▶ Given data
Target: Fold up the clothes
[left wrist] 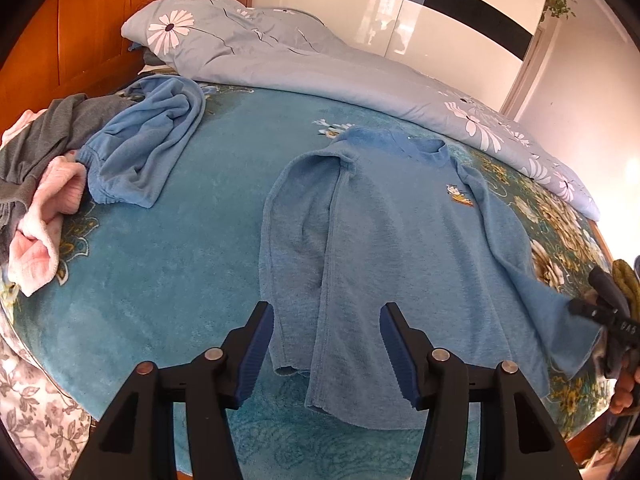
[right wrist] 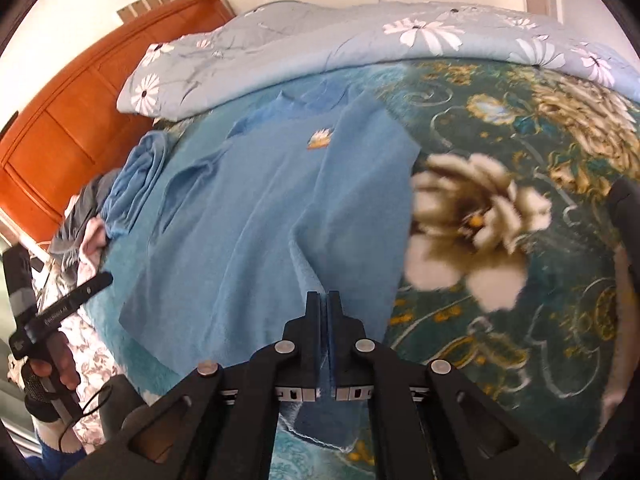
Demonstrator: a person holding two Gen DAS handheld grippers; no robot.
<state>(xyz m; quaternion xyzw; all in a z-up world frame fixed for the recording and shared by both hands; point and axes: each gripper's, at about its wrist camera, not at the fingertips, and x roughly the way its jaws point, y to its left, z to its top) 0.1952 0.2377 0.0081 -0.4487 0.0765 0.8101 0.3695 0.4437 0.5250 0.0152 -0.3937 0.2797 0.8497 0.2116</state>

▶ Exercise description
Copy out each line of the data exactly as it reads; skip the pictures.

▶ Final answer
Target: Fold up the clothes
[left wrist] 
[right wrist] 
Demonstrator: a person holding two Gen DAS handheld grippers; no robot.
<state>(xyz m; quaternion xyzw; all in a z-up world frame fixed for the recording and shared by both hands; point and axes: each gripper's, at about its wrist camera, not at the fingertips, and x roughly the way its jaws point, y to its left, z to its top) 0.1952 0.2377 0.0081 -0.4487 0.0765 0.8101 0.3695 0.4437 0.5250 0.0152 -0.3937 0.2797 0.8497 0.2116</state>

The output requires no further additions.